In our test of six children’s smart watches, one of the candidates is the Pingonaut Kidswatch. The watch has many features, like realtime localization of the loved ones, geofencing, telephone function as well as voice and text messages. In the following blog-post we present our findings.

App checked

Important classes and functions are obfuscated which makes Reverse-Engineering more difficult. An API-Key is being used for authentication between App and server. The API-Key is stored unencrypted, but in the secure App’s folder. Because this folder can only be accessed by others, if the phone is rooted, we don’t consider this as a major issue. All features of the App can also be used via API requests, e.g. localization or sending text messages.

The App uses SSL encrypted connections for every communication, but hasn’t any Certificate Pinning implemented. Therefore, a Man-in-the-Middle attack could be possible, by making the user install and trust a crafted certificate.

Online communication

The whole online communication of the Pingonaut App is TLS1.2 encrypted and therefore protected against simple replay- or man-in-the-middle-attacks. Servers of third parties are also contacted with encrypted connections only.

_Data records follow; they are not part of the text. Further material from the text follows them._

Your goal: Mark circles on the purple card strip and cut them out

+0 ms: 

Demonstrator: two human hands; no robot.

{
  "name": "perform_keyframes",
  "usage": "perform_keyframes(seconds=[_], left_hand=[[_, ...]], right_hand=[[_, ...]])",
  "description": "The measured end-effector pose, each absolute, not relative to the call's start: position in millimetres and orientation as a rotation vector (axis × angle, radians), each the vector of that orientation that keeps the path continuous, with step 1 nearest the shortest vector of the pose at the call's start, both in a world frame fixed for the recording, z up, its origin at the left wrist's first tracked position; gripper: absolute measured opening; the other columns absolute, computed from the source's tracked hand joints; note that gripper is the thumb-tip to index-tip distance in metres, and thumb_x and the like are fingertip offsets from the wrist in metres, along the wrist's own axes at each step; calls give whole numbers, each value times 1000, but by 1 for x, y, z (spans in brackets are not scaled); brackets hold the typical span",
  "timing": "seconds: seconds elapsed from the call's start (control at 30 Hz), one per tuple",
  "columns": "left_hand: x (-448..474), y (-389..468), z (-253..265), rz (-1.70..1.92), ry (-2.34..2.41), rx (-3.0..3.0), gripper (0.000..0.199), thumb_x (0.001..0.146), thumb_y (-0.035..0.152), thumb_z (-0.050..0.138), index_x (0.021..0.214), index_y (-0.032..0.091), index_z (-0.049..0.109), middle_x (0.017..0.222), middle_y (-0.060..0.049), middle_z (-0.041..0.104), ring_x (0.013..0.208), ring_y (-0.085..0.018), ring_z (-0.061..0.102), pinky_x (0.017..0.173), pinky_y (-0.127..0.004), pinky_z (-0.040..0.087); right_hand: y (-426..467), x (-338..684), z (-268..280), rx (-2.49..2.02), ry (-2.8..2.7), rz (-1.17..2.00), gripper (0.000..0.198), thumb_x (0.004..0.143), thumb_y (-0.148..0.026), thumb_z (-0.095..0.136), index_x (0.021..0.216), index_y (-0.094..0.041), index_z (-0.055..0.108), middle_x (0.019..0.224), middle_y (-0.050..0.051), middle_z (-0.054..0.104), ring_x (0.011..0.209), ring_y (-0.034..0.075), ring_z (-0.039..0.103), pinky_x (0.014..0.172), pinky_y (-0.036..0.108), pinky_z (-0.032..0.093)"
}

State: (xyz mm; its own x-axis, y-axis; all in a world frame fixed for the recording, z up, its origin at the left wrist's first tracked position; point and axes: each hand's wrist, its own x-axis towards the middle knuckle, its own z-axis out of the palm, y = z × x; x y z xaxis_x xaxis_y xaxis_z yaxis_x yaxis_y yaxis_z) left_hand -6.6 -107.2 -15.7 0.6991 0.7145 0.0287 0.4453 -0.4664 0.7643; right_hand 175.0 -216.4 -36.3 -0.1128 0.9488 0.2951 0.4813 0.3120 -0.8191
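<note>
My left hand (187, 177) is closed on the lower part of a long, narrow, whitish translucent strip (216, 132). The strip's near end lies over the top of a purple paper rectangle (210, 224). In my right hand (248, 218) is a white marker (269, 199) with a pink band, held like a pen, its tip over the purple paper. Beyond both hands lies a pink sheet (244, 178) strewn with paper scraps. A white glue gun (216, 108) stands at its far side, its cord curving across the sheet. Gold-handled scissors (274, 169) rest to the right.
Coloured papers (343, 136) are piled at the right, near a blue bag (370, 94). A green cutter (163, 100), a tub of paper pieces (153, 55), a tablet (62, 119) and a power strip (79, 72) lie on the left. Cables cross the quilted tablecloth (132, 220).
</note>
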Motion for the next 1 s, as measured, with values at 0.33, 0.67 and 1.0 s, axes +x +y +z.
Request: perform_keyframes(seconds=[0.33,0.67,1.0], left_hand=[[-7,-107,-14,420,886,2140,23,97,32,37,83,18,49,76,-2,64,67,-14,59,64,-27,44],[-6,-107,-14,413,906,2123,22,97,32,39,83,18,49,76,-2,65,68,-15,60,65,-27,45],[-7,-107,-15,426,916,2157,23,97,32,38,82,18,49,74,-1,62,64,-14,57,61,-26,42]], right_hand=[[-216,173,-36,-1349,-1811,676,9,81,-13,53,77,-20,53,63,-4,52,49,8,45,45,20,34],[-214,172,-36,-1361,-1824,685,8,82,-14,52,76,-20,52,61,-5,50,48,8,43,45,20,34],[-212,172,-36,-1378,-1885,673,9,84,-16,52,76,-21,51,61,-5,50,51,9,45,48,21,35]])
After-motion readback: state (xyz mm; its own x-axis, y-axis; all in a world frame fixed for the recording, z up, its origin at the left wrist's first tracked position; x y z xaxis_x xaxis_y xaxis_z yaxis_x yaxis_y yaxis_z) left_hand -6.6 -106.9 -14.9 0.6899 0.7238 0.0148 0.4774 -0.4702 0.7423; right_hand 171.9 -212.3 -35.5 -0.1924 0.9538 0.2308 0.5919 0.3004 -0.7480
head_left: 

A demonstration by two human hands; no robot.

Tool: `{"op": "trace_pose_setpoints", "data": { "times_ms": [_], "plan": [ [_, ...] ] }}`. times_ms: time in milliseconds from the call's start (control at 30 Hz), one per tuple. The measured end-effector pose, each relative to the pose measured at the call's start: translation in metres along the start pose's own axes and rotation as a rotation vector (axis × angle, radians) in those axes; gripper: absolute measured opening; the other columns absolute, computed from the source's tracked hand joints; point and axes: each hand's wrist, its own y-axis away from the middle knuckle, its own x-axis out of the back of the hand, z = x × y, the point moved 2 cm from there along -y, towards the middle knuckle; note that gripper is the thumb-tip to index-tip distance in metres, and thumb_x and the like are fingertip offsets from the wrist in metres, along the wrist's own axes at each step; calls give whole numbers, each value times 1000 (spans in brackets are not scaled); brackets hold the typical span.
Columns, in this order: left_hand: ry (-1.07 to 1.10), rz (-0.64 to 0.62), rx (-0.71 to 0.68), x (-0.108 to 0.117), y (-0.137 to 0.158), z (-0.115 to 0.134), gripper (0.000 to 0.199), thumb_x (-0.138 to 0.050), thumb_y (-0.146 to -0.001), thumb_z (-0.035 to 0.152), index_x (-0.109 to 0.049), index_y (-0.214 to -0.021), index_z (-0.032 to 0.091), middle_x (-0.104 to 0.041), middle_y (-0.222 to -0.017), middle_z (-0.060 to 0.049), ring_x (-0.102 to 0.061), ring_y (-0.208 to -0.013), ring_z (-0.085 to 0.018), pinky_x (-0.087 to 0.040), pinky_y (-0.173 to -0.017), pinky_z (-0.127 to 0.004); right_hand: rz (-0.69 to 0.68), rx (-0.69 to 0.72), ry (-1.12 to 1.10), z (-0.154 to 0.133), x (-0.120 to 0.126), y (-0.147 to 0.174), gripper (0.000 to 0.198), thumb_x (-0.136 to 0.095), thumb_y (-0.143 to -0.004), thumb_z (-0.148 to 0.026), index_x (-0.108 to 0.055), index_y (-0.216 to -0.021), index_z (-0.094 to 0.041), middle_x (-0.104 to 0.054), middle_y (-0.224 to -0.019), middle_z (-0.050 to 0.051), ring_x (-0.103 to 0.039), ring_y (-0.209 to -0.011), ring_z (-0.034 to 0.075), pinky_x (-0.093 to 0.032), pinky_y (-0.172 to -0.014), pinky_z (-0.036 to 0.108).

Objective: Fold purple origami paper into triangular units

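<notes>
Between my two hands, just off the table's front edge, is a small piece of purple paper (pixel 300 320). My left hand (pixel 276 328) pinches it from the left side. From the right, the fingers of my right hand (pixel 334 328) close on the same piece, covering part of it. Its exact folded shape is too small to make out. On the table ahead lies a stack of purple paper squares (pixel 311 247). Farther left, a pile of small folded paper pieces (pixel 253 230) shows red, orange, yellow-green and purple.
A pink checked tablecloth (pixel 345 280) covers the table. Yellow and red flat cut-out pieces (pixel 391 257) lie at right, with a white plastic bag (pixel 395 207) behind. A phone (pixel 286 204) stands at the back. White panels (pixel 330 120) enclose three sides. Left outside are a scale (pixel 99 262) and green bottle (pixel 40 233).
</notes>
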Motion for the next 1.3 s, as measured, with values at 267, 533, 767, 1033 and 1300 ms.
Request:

TLS1.2 encrypted communication
TLS1.2 encrypted communication

The manufacturer’s API (api.lokato.info) doesn’t have Rate Limiting implemented. Because of that, many Brute Force attacks are possible in a short amount of time, without being recognized or blocked. The probability of a successful attack is quite low (1:3236), nevertheless we recommend to fix this issue.

Privacy tested

The privacy policy of the Pingonaut Kidswatch is easily understandable and informs in clear terms, how and for what purpose recorded data is being processed. According to the document, the manufacturer doesn’t share any data with third parties, also location data is being deleted after 30 days. Data is usually being processed in Germany and in anonymized form. If processing in the USA is required, the manufacturer only cooperates with service providers, which are part of the EU-US-Privacy-Shield and guarantee privacy on EU-level. The Android App requires only a few permissions which are required for the functionality:

  • Location: Showing the parents location on the map
  • Microphone: Recording voice messages
  • Storage: Saving voice messages
Android App permissions
Android App permissions

Conclusion

The german manufacturer Lokato built a solid solution in regard to privacy and security and is being awared with a top rating of three stars in our comparison test.